WOODSTOCK – McHenry County Board Chairman Jack Franks invited officials from several area school districts to an open discussion about what districts can do to lower their property tax levies. The discussion came on the heels of the County Board reducing its levy by 11.2 percent.
Franks, D-Marengo, released a statement about the meeting, which took place June 6:
“Last week, county staff and I met with representatives from 10 local school districts to talk about how they can follow our example and reduce their property tax levies by at least
10 percent,” he said. “Our two-hour meeting was frank and candid, and we learned a lot about the challenges that McHenry County school districts face.
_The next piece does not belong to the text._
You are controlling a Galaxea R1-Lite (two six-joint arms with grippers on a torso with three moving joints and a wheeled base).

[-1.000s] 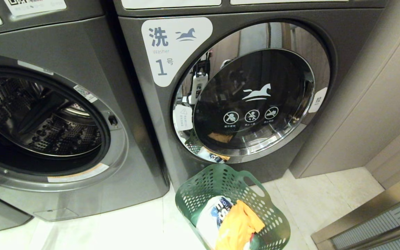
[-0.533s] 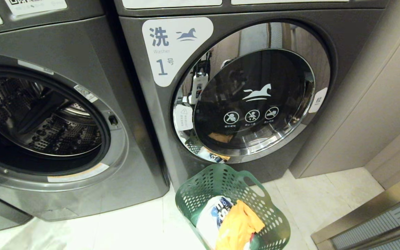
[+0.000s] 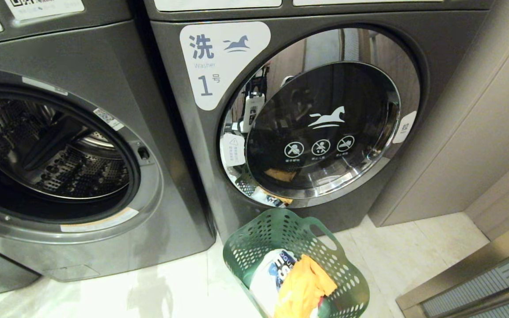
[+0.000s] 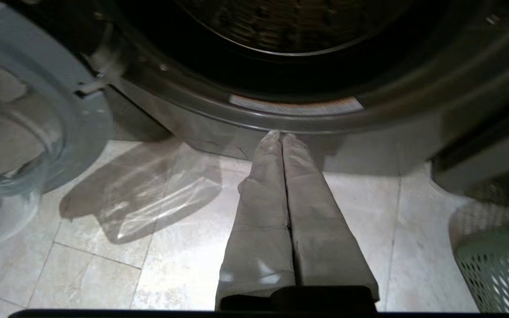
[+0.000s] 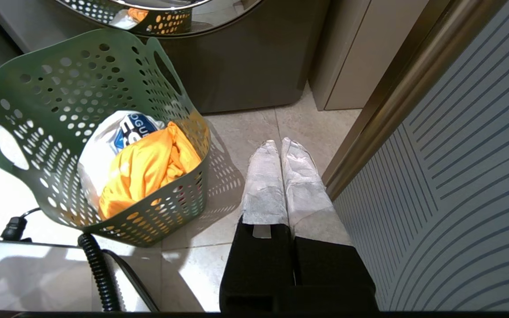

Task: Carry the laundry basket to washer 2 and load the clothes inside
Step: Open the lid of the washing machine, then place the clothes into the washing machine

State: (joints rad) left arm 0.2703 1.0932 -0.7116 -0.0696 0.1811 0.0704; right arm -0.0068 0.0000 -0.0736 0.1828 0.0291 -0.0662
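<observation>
Sitting spot: the dark green perforated plastic laundry basket point(image 3: 294, 265) stood on the pale tile floor point(image 3: 413, 251) right below the closed grey washer labelled 1 point(image 3: 206, 66), probably parked beside the open drum.
Open machine: the grey front-load washer with its door swung open point(image 3: 55, 150) looked ready for loading, but its number label wasn't visible.
Clothes: an orange garment point(image 5: 148, 172) and white printed fabric point(image 5: 126, 128) were inside; anything underneath was hidden.
Left gripper point(image 4: 281, 138): pinched closed, empty, near the drum's lower rim.
Right gripper point(image 5: 279, 145): clenched, empty, low beside the basket.

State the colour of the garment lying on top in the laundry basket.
Bright orange garment, seen best in the right wrist view.
</observation>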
“However, the challenges that our overtaxed homeowners face are just as important, if not more so. While school administrators hear from parents who are passionate about their children’s education, we hear from frustrated homeowners who can no longer afford to live in their homes because of their property tax bills, of which public schools by far make up the largest percentage. School districts typically only make major cuts when they are in crisis and their financial backs are against the wall, but I submit that McHenry County taxpayers are the ones in crisis.
“We were encouraged that many of the districts at the meeting have already explored or currently participate in cost-sharing programs with one another, from sharing vendors and transportation to two districts sharing a superintendent.
“But as voters last March declared by a 3-1 margin in an advisory referendum regarding their school taxes, more has to be done. The property tax burden in McHenry County has become unsustainable – it is forcing out people on fixed incomes, it is deterring young people from settling down here to start families and businesses, and it is deterring employers from creating jobs here.
“The superintendents, school board presidents and other administrative staff who attended the meeting assured us that they are aware of this.
“We urge them, and other districts, to explore every avenue they can to explore new opportunities for cost savings and levy reduction, such as diligently scrutinizing fund balance surpluses, further exploring shared services and examining reducing the size of their administrative staffs.
“We also urge school districts with facilities that are significantly underutilized because of enrollment decreases to explore or revisit closing them, or to share them with other school districts.
“Rather than holding a subsequent meeting with these and other school districts, we have decided that the best way that the county can help districts find cost savings would be for county staff to meet individually with their superintendents, school boards and chief financial officers.
“While we as a county government have no authority over school districts, we encourage them to meet with us one on one.
“We would like to thank Nippersink School District 2, Johnsburg School District 12, Cary School District 26, Crystal Lake Elementary School District 47, Community High School District 155, McHenry High School District 156, Richmond-Burton Community High School District 157, Huntley School District 158, Marengo-Union Elementary School District 165 and Woodstock School District 200 for attending.”